Work task – What you return should be every line below, word for word, and none of the images.

Stored data –
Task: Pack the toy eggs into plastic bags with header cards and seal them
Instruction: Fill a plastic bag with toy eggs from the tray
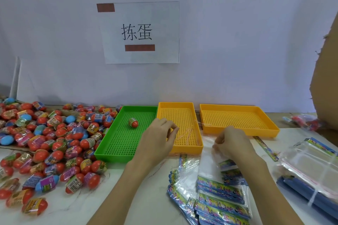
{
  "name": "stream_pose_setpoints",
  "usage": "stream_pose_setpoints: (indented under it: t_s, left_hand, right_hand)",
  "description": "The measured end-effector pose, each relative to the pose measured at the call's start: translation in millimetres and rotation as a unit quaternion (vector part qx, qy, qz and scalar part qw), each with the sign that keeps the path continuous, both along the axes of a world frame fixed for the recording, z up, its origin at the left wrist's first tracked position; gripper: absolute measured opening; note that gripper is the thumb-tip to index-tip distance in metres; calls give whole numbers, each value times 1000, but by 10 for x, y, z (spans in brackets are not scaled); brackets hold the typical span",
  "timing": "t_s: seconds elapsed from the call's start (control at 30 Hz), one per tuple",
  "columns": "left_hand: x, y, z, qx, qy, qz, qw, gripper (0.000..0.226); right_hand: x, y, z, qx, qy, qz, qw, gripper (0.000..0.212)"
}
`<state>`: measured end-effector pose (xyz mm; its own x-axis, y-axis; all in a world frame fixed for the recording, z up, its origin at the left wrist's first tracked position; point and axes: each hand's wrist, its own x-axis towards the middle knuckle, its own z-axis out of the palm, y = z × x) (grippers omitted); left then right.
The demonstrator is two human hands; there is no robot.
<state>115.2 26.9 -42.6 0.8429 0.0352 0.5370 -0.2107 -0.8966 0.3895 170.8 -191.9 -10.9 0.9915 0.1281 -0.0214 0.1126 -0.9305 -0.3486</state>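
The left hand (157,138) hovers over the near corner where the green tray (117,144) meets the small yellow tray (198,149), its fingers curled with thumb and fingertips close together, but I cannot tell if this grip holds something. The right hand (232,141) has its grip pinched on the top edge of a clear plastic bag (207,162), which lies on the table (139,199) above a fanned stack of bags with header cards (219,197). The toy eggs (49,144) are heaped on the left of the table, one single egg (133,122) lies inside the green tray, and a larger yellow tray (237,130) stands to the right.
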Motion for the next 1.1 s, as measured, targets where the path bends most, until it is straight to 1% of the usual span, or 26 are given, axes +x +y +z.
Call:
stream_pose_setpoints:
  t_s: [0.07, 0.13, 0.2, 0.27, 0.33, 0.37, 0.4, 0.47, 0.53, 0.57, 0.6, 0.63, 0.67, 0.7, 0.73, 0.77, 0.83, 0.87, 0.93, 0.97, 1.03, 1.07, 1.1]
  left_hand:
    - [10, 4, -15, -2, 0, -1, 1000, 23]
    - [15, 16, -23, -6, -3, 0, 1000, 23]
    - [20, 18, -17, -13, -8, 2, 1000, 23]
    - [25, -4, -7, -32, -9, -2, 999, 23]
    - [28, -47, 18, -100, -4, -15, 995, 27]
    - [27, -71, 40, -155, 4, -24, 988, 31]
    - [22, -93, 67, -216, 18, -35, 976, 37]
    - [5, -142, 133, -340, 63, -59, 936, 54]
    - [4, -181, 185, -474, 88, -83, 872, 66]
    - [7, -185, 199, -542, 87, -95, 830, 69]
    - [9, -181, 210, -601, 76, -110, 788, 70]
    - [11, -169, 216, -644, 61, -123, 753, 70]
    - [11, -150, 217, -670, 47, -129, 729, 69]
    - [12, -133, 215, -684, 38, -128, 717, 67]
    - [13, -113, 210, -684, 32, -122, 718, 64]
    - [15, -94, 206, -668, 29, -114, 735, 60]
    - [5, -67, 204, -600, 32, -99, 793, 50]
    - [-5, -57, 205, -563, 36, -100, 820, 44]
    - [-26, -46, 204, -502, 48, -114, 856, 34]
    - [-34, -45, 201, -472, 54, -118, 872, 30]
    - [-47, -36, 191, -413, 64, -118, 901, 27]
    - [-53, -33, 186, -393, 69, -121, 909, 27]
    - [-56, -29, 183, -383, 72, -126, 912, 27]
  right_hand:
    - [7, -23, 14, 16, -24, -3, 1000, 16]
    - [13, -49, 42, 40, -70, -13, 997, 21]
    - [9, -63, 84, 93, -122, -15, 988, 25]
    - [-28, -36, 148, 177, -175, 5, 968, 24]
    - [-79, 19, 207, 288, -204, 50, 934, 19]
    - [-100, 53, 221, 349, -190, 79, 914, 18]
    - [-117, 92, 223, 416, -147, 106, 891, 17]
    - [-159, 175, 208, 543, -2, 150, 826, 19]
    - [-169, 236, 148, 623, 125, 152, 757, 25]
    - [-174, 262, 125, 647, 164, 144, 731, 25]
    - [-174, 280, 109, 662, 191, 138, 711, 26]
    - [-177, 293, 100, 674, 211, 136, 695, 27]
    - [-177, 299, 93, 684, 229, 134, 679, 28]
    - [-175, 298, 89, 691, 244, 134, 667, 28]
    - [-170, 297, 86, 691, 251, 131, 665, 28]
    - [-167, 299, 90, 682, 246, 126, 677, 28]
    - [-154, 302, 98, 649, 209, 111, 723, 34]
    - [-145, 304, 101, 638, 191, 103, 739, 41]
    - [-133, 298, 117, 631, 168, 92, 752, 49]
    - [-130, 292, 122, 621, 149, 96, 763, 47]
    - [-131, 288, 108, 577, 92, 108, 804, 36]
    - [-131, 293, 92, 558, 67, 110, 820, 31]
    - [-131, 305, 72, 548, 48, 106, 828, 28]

Solution for this problem –
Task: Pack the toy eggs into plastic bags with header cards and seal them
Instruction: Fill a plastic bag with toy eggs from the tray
{
  "name": "stream_pose_setpoints",
  "usage": "stream_pose_setpoints: (indented under it: t_s, left_hand, right_hand)",
  "description": "The measured end-effector pose, each relative to the pose measured at the call's start: translation in millimetres and rotation as a unit quaternion (vector part qx, qy, qz and scalar part qw), each with the sign that keeps the path continuous, both along the axes of a world frame fixed for the recording, z up, its origin at the left wrist's first tracked position; gripper: absolute measured opening; note that gripper is the thumb-tip to index-tip distance in metres; calls give whole numbers, each value times 1000, but by 10 for x, y, z (spans in brackets are not scaled); brackets hold the typical span",
  "timing": "t_s: seconds elapsed from the call's start (control at 30 Hz), one per tuple",
  "columns": "left_hand: x, y, z, qx, qy, qz, qw, gripper (0.000..0.226); right_hand: x, y, z, qx, qy, qz, qw, gripper (0.000..0.212)"
}
`<state>`: measured end-effector pose (xyz mm; its own x-axis, y-axis; all in a world frame fixed for the recording, z up, its origin at the left wrist's first tracked position; point and axes: each hand's wrist, its own x-axis towards the middle knuckle, its own z-axis out of the palm, y = z × x) (grippers omitted); left then right.
The demonstrator is two human hands; there is no robot.
<state>115.2 26.9 -42.6 0.8429 0.0352 0.5370 -0.2107 -0.8966 0.3895 170.8 -191.9 -10.9 0.9915 0.1281 -0.0214 0.1126 -0.9305 -0.3486</state>
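The left hand (157,138) hovers over the near corner where the green tray (117,144) meets the small yellow tray (198,149), its fingers curled with thumb and fingertips close together, but I cannot tell if this grip holds something. The right hand (232,141) has its grip pinched on the top edge of a clear plastic bag (207,162), which lies on the table (139,199) above a fanned stack of bags with header cards (219,197). The toy eggs (49,144) are heaped on the left of the table, one single egg (133,122) lies inside the green tray, and a larger yellow tray (237,130) stands to the right.
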Motion for the next 1.1 s, as measured, targets where the path bends most, until it is straight to 1% of the usual span, or 26 are given, axes +x +y +z.
Call:
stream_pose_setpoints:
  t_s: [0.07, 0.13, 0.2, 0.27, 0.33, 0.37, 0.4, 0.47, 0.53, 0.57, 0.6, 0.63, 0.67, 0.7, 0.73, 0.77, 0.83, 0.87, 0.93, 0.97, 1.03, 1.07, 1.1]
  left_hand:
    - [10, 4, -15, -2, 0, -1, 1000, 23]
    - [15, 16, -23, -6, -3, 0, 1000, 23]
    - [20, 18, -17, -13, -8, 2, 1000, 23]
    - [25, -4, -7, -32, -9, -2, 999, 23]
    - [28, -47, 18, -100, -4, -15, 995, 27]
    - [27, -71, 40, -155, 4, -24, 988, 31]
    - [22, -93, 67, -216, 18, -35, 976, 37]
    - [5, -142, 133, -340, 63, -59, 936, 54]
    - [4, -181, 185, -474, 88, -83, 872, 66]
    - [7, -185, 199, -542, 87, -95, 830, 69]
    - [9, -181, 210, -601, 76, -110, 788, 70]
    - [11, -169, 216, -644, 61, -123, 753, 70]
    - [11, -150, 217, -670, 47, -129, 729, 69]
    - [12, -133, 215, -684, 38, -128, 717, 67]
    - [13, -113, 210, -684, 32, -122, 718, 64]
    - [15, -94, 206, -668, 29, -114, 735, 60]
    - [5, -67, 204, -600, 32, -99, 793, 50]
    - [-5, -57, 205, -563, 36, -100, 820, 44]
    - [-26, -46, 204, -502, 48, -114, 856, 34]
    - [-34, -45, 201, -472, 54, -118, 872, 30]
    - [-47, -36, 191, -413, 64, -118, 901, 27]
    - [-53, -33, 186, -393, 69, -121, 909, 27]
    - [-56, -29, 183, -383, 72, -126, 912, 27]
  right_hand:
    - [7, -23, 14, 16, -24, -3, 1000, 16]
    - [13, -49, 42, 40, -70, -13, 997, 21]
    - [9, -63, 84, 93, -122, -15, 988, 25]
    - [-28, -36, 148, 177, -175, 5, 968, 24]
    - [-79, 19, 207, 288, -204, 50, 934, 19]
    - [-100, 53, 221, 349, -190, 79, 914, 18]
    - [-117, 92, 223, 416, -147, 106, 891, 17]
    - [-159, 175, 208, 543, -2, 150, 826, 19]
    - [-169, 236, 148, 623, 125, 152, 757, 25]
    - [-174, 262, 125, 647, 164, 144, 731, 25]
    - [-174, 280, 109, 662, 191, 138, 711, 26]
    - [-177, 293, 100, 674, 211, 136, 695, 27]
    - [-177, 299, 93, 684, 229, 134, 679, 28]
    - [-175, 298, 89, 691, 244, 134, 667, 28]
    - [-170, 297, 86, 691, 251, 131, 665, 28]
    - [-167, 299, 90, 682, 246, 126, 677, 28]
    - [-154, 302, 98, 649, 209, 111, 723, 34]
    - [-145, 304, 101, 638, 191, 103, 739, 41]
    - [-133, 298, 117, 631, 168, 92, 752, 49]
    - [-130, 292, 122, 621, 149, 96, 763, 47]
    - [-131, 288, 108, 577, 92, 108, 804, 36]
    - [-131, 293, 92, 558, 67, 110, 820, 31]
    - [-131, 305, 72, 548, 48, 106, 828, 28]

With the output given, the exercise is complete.